Database administration

Last updated

Database administration is the function of managing and maintaining database management systems (DBMS) software. Mainstream DBMS software such as Oracle, IBM Db2 and Microsoft SQL Server need ongoing management. As such, corporations that use DBMS software often hire specialized information technology personnel called database administrators or DBAs.

Contents

Responsibilities

Types

There are three types of DBAs:

  1. Systems DBAs (also referred to as physical DBAs, operations DBAs or production Support DBAs): focus on the physical aspects of database administration such as DBMS installation, configuration, patching, upgrades, backups, restores, refreshes, performance optimization, maintenance and disaster recovery.
  2. Development DBAs: focus on the logical and development aspects of database administration such as data model design and maintenance, DDL (data definition language) generation, SQL writing and tuning, coding stored procedures, collaborating with developers to help choose the most appropriate DBMS feature/functionality and other pre-production activities.
  3. Application DBAs: usually found in organizations that have purchased 3rd party application software such as ERP (enterprise resource planning) and CRM (customer relationship management) systems. Examples of such application software includes Oracle Applications, Siebel and PeopleSoft (both now part of Oracle Corp.) and SAP. Application DBAs straddle the fence between the DBMS and the application software and are responsible for ensuring that the application is fully optimized for the database and vice versa. They usually manage all the application components that interact with the database and carry out activities such as application installation and patching, application upgrades,database cloning, building and running data cleanup routines, data load process management, etc.

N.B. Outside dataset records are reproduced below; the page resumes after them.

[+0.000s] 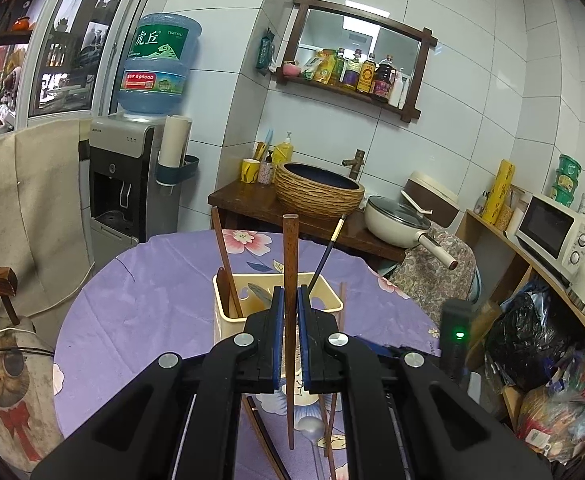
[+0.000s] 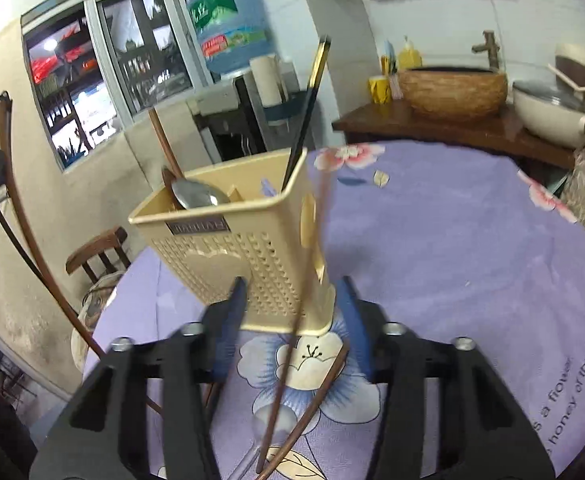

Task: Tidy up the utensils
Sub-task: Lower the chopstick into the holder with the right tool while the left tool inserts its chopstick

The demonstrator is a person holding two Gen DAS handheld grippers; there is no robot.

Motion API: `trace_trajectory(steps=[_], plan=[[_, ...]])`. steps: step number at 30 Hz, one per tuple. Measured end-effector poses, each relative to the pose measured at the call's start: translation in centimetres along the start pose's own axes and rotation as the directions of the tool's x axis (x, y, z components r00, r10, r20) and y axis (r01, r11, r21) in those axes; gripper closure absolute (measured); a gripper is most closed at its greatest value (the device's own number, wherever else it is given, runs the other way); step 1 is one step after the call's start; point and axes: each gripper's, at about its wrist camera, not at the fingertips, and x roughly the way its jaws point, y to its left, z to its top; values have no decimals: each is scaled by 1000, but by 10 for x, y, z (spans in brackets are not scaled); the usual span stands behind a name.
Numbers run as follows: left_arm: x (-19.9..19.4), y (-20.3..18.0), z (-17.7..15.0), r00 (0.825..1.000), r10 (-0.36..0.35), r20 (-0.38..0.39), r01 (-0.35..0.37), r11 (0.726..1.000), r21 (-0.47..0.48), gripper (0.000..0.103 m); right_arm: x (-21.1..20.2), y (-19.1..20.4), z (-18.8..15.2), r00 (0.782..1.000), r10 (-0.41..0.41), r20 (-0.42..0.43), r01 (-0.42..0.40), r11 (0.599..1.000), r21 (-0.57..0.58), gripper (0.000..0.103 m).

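Round table (image 2: 472, 240), purple floral cloth; tiled kitchen, water dispenser (image 1: 132, 184) behind. Cream utensil holder (image 2: 248, 248) mid-table, holding a spoon (image 2: 196, 196) and chopsticks. Left gripper (image 1: 290, 300) clamped on an upright wooden chopstick (image 1: 290, 280). Right gripper (image 2: 296, 308) partly open, empty, over loose chopsticks (image 2: 292, 392).

L gripper (image 1: 291, 300) tilts slightly down, jaws clamped tight on sth thin. R gripper (image 2: 295, 294) pitched down more, jaws apart, gripping nothing.
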Motion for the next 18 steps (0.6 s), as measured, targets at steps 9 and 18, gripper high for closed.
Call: trace_trajectory(steps=[9,18], plan=[[5,1,-5,1000,3,-12,-3,1000,0,96,16,-10,0,996,-93,-4,93,995,18,102],[6,-1,-6,1000,-2,-16,2,1000,-2,96,28,-49,-2,948,-296,-121,308,946,100,49]])
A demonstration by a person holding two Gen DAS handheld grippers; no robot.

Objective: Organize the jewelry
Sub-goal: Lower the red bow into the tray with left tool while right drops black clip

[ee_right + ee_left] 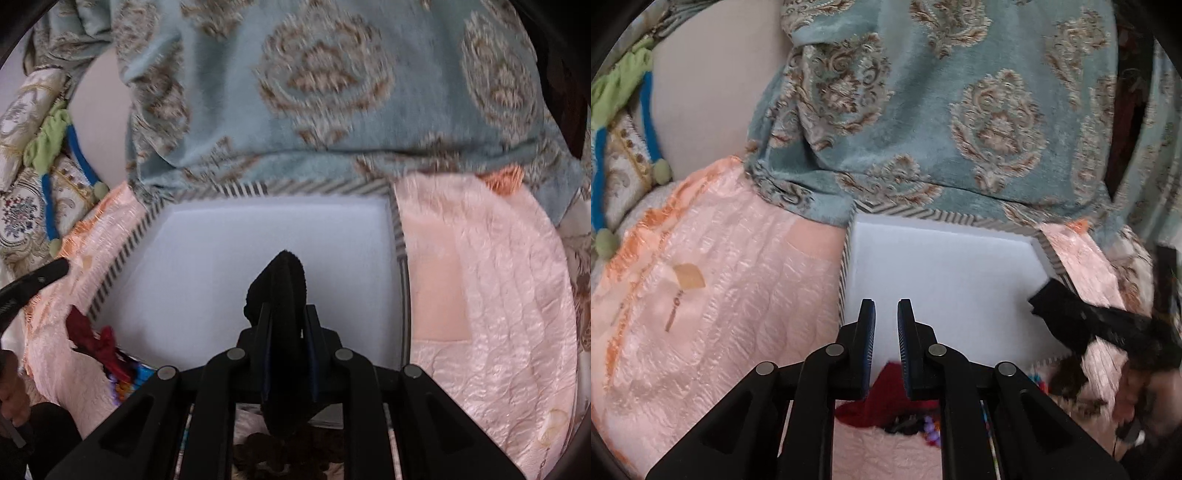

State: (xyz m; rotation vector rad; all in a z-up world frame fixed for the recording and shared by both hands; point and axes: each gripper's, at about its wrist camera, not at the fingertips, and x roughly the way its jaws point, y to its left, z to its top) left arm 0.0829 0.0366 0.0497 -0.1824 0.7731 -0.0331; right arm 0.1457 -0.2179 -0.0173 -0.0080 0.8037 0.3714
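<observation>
So the right gripper [286, 314] is clamped on a fuzzy black scrunchie-looking thing [279, 284], held over the near edge of the white striped-rim box [207, 251] sitting on the pink bedspread [480, 277]. The left gripper [886, 321] has its 2 jaws parted a little with nothing between them (just hanging over the box's near-left corner). More jewelry, a red piece [886, 398] and colorful beads [932, 424], sits by the box's near edge.
</observation>
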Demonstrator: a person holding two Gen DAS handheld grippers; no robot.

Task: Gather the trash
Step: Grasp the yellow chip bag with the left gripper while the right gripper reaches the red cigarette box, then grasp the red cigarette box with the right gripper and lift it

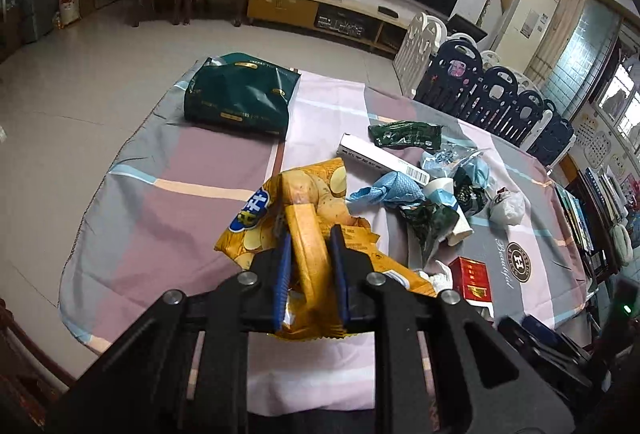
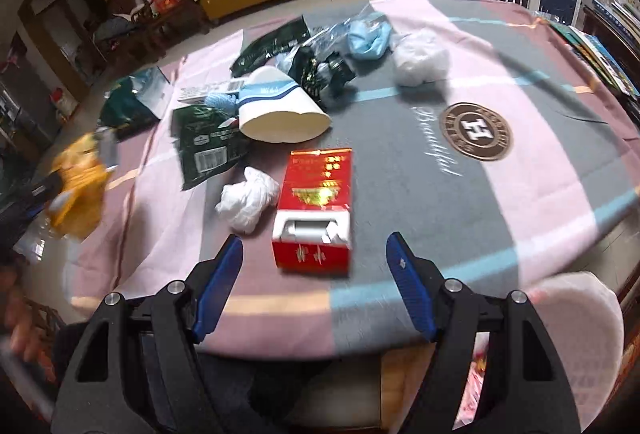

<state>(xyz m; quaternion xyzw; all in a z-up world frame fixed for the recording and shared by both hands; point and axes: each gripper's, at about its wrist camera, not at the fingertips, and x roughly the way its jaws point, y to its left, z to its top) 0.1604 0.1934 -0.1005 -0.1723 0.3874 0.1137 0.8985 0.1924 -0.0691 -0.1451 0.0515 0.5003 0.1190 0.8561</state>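
Crumpled, the yellow chip bag (image 1: pixel 304 218) shows potato pictures.

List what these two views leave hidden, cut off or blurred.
- Chip bag: lower part hidden behind the jaws in the left wrist view; motion-blurred in the right.
- Green bag: contents unseen, sides hide them.
- Cigarette pack: cut by the left gripper's frame.

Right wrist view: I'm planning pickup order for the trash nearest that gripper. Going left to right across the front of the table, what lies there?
Yellow chip bag → crumpled white tissue → red cigarette box → round brown logo on the tablecloth.
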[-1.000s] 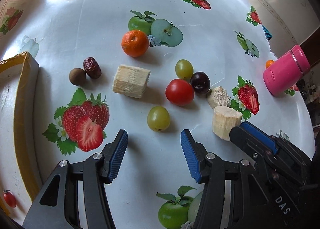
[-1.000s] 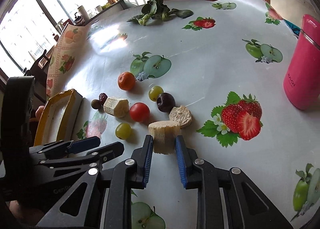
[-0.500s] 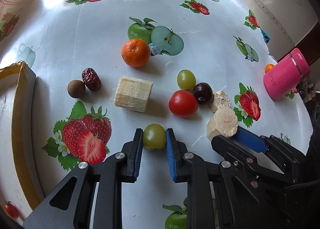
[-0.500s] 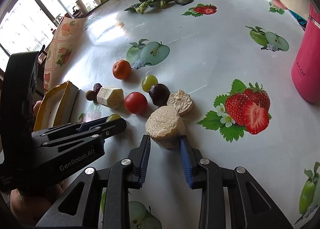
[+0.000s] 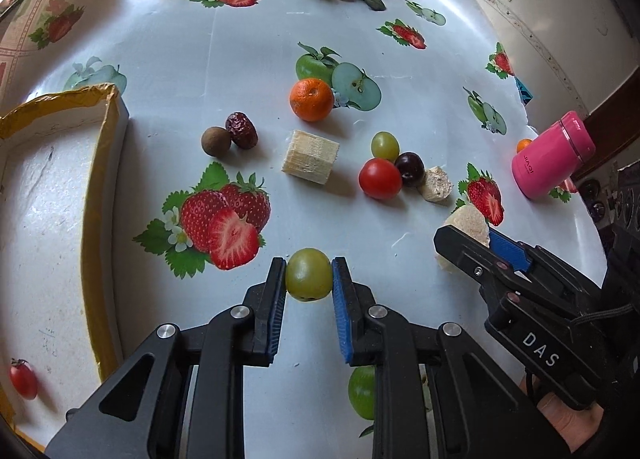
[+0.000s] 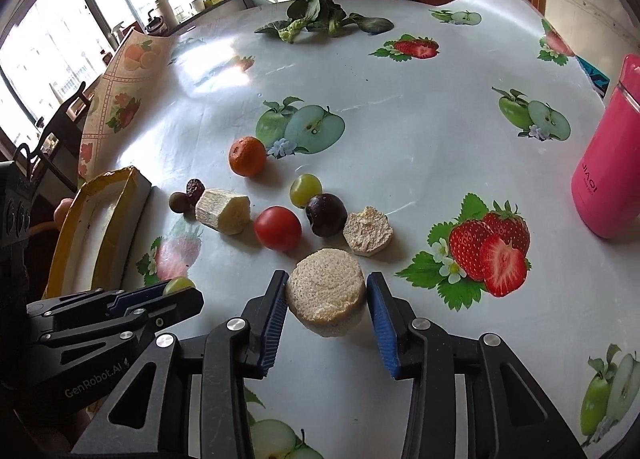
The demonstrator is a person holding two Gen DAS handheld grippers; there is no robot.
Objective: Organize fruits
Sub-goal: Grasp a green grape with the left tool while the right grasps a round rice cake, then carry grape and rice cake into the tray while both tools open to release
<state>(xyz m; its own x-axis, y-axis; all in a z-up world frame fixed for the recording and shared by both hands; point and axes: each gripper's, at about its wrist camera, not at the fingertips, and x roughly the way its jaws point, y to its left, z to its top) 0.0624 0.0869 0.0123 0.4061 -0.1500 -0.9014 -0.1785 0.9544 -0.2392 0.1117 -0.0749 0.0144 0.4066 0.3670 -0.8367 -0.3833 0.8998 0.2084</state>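
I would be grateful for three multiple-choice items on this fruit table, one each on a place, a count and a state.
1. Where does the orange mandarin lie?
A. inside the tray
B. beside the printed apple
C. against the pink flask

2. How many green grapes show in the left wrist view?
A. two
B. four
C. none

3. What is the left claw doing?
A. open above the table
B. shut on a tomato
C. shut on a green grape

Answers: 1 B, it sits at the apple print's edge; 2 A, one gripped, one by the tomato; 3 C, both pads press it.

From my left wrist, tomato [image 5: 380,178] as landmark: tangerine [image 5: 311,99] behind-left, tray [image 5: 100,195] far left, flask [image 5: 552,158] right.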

In larger organizations, individuals typically specialize in a specific type of database administration. However, in smaller organizations, it's common for a single person or team to handle multiple database administration roles.

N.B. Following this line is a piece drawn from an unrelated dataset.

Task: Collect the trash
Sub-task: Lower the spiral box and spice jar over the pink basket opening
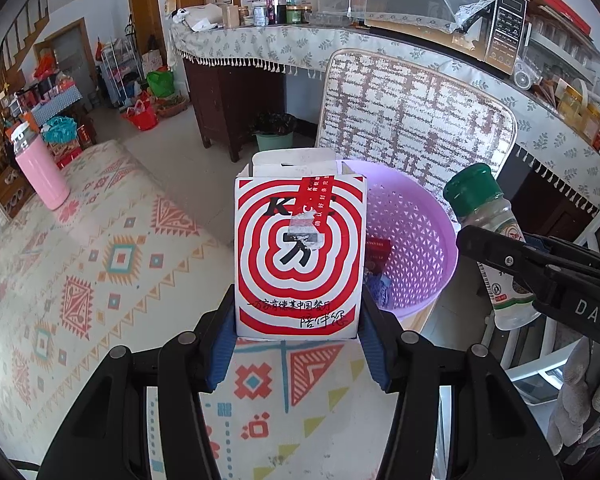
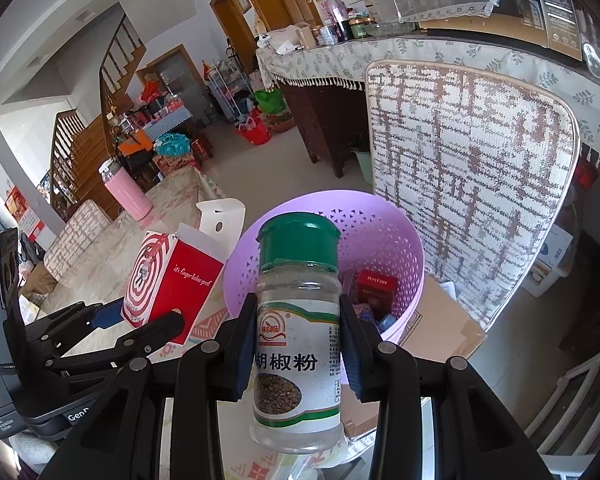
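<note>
My left gripper (image 1: 298,338) is shut on a red-and-white spiral-printed carton (image 1: 298,252), held upright just left of a purple perforated basket (image 1: 416,240). The carton also shows in the right wrist view (image 2: 172,280). My right gripper (image 2: 298,344) is shut on a clear pepper shaker with a green cap (image 2: 298,320), held in front of the basket (image 2: 380,224). The shaker appears at the right in the left wrist view (image 1: 488,232). A red box (image 2: 376,286) and small blue wrappers lie inside the basket.
A patterned tablecloth (image 1: 100,264) covers the table. A pink thermos (image 1: 40,168) stands at its far left. A cushioned chair back (image 1: 412,120) rises behind the basket. A cardboard box (image 2: 440,320) lies under the basket. A cluttered counter (image 1: 300,40) runs behind.
</note>
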A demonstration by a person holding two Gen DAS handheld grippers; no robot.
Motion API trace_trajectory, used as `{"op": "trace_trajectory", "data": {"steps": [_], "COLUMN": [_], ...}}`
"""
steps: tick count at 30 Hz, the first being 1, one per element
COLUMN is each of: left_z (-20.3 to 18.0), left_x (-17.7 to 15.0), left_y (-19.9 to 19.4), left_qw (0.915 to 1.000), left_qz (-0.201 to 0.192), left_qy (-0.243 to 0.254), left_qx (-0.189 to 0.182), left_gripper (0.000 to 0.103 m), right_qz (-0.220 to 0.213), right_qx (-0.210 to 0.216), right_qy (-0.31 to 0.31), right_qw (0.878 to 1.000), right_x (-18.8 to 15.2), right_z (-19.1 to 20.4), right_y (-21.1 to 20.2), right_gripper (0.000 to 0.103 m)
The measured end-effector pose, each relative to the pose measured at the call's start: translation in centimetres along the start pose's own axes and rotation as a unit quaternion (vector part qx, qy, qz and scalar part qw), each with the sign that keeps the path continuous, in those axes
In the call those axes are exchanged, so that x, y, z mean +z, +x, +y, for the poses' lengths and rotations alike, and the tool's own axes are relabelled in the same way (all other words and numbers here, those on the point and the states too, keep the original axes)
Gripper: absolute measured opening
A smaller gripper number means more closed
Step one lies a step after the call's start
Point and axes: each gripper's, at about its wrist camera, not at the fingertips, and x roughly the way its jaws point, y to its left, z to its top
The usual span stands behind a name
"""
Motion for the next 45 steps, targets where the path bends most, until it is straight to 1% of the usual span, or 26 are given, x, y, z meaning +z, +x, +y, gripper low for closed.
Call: {"op": "trace_trajectory", "data": {"steps": [17, 32, 45], "left_z": [-0.5, -0.3, -0.2], "left_x": [2.7, 3.2, 4.1], "left_y": [1.4, 3.0, 4.6], "left_qw": [0.9999, 1.0, 0.9999], "left_qz": [-0.013, -0.009, -0.01], "left_qy": [0.005, -0.002, -0.005], "left_qx": [0.003, 0.0, -0.008], "left_gripper": [0.053, 0.053, 0.053], "right_qz": [-0.018, -0.022, -0.022], "right_qx": [-0.002, -0.008, -0.015], "right_qy": [-0.002, 0.004, 0.013], "right_qw": [1.0, 1.0, 1.0], "right_x": [1.9, 2.4, 2.8], "right_z": [-0.4, -0.9, -1.8], "right_y": [0.9, 1.6, 3.2], "right_gripper": [0.04, 0.04, 0.04]}}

Automation of database administration

The degree to which the administration of a database is automated dictates the skills and personnel required to manage databases. On one end of the spectrum, a system with minimal automation will require significant experienced resources to manage; perhaps 5-10 databases per DBA. Alternatively an organization might choose to automate a significant amount of the work that could be done manually therefore reducing the skills required to perform tasks. As automation increases, the personnel needs of the organization splits into highly skilled workers to create and manage the automation and a group of lower skilled "line" DBAs who simply execute the automation.

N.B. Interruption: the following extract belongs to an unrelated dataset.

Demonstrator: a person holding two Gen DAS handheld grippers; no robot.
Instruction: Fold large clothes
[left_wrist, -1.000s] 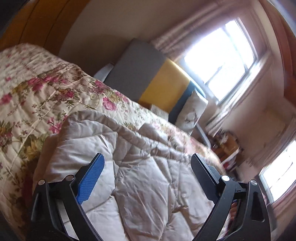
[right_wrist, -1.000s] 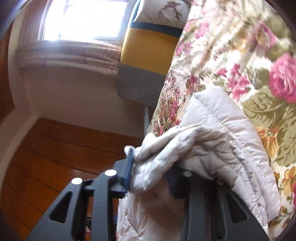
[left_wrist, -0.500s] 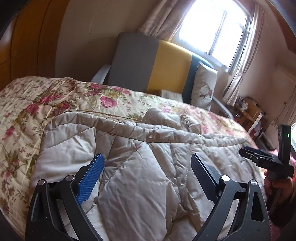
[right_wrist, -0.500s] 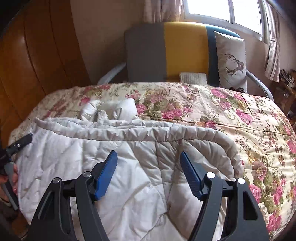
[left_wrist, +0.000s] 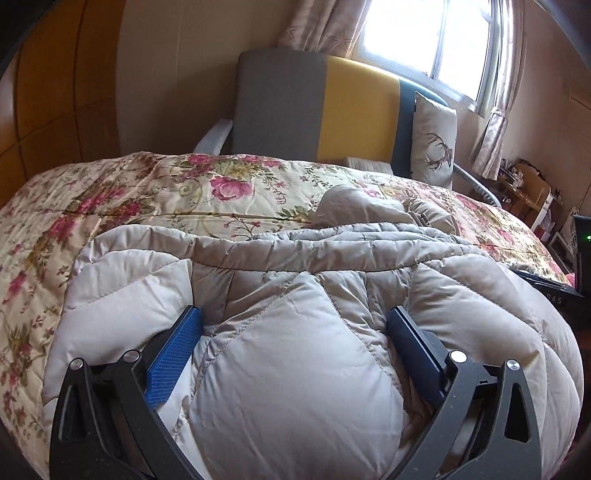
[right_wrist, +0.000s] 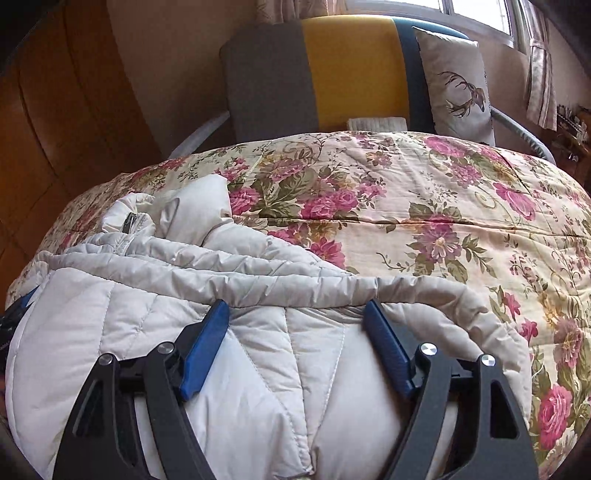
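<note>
Between the blue ribbed pads (left_wrist: 173, 363) of the left gripper (left_wrist: 293, 332), opening to its widest, swells puffy quilted fabric, ungripped; the right gripper (right_wrist: 295, 328) is opening too, gripping nothing. Both hover over the beige down coat (right_wrist: 110, 332), folded once on the floral bedspread (right_wrist: 443, 221). I judge regrasping comes next: slippery, springy.

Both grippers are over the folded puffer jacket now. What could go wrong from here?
The puffer jacket is thick, so its folded layer may spring back as the opening right gripper lets go. The collar and zipper stick out past the fold and may stay untidy. The opening left gripper could drag the fabric.
</note>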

Database administration work is complex, repetitive, time-consuming and requires significant training. Since databases hold valuable and mission-critical data, companies usually look for candidates with multiple years of experience. Database administration often requires DBAs to put in work during off-hours (for example, for planned after hours downtime, in the event of a database-related outage or if performance has been severely degraded). DBAs are commonly well compensated for the long hours.

One key skill required and often overlooked when selecting a DBA is database recovery (a part of disaster recovery). It is not a case of “if” but a case of “when” a database suffers a failure, ranging from a simple failure to a full catastrophic failure. The failure may be data corruption, media failure, or user induced errors. In either situation the DBA must have the skills to recover the database to a given point in time to prevent a loss of data.

Database administration tools

Often, the DBMS software comes with certain tools to help DBAs manage the DBMS. Such tools are called native tools. For example, Microsoft SQL Server comes with SQL Server Management Studio and Oracle has tools such as SQL*Plus and Oracle Enterprise Manager/Grid Control. In addition, 3rd parties such as BMC, Quest Software, Embarcadero Technologies, patchVantage and SQL Maestro Group offer GUI tools to monitor the DBMS and help DBAs carry out certain functions inside the database more easily.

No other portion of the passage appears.